> _Task goal_
Beginning with the line that contains "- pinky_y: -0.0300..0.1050", output each line below exactly through the last one, both included, and nothing else.

> _Source material_
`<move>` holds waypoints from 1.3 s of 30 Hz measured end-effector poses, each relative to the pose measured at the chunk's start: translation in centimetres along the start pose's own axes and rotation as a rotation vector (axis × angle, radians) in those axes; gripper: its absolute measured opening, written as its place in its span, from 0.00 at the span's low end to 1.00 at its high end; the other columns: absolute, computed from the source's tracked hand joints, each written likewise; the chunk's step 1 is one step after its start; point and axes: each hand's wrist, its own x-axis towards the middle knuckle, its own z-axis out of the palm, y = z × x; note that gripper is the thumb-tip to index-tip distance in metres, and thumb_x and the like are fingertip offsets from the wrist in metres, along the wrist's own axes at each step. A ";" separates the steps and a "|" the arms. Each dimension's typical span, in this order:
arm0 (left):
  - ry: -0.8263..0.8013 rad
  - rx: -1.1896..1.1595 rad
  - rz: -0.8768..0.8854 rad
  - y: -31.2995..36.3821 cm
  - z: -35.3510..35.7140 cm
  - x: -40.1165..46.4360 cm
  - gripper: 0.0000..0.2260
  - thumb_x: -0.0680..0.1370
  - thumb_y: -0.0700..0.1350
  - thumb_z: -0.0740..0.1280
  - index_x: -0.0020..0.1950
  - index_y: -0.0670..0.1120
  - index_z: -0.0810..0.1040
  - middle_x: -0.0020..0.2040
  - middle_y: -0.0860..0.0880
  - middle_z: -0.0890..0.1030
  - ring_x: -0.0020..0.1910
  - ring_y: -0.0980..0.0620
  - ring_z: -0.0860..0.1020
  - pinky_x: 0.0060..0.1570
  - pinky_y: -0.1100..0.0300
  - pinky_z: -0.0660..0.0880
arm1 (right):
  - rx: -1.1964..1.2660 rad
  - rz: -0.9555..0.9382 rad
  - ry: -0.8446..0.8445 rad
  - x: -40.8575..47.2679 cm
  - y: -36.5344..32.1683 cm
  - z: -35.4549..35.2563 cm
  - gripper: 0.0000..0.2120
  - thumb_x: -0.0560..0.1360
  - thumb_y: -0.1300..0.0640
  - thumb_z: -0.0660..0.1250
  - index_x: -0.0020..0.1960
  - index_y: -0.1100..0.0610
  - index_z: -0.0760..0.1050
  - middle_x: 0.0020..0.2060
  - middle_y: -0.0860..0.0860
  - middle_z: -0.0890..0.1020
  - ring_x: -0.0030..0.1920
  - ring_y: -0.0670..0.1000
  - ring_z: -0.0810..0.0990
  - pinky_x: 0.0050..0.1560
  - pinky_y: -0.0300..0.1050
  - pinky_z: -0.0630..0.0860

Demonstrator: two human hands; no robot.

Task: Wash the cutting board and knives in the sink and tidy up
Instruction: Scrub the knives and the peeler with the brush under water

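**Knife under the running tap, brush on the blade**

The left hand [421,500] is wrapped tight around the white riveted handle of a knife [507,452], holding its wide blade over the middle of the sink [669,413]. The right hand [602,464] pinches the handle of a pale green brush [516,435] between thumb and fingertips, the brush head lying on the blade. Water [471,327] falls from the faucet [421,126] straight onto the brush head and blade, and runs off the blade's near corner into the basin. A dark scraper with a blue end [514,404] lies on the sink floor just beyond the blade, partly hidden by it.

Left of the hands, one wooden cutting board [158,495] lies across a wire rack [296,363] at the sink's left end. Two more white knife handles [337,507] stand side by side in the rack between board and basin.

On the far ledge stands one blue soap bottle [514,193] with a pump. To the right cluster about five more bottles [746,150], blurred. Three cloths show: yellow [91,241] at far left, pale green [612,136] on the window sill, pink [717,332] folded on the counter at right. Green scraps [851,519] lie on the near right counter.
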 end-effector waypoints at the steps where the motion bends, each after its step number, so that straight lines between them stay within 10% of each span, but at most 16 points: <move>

> _Exercise output_
  - pinky_y: -0.0300..0.1050
  - pinky_z: -0.0630..0.0860

Demonstrator: two human hands; no robot.

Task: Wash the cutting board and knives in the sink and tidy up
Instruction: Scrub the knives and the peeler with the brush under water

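**Knife under the running tap, brush on the blade**

The left hand [421,500] is wrapped tight around the white riveted handle of a knife [507,452], holding its wide blade over the middle of the sink [669,413]. The right hand [602,464] pinches the handle of a pale green brush [516,435] between thumb and fingertips, the brush head lying on the blade. Water [471,327] falls from the faucet [421,126] straight onto the brush head and blade, and runs off the blade's near corner into the basin. A dark scraper with a blue end [514,404] lies on the sink floor just beyond the blade, partly hidden by it.

Left of the hands, one wooden cutting board [158,495] lies across a wire rack [296,363] at the sink's left end. Two more white knife handles [337,507] stand side by side in the rack between board and basin.

On the far ledge stands one blue soap bottle [514,193] with a pump. To the right cluster about five more bottles [746,150], blurred. Three cloths show: yellow [91,241] at far left, pale green [612,136] on the window sill, pink [717,332] folded on the counter at right. Green scraps [851,519] lie on the near right counter.
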 end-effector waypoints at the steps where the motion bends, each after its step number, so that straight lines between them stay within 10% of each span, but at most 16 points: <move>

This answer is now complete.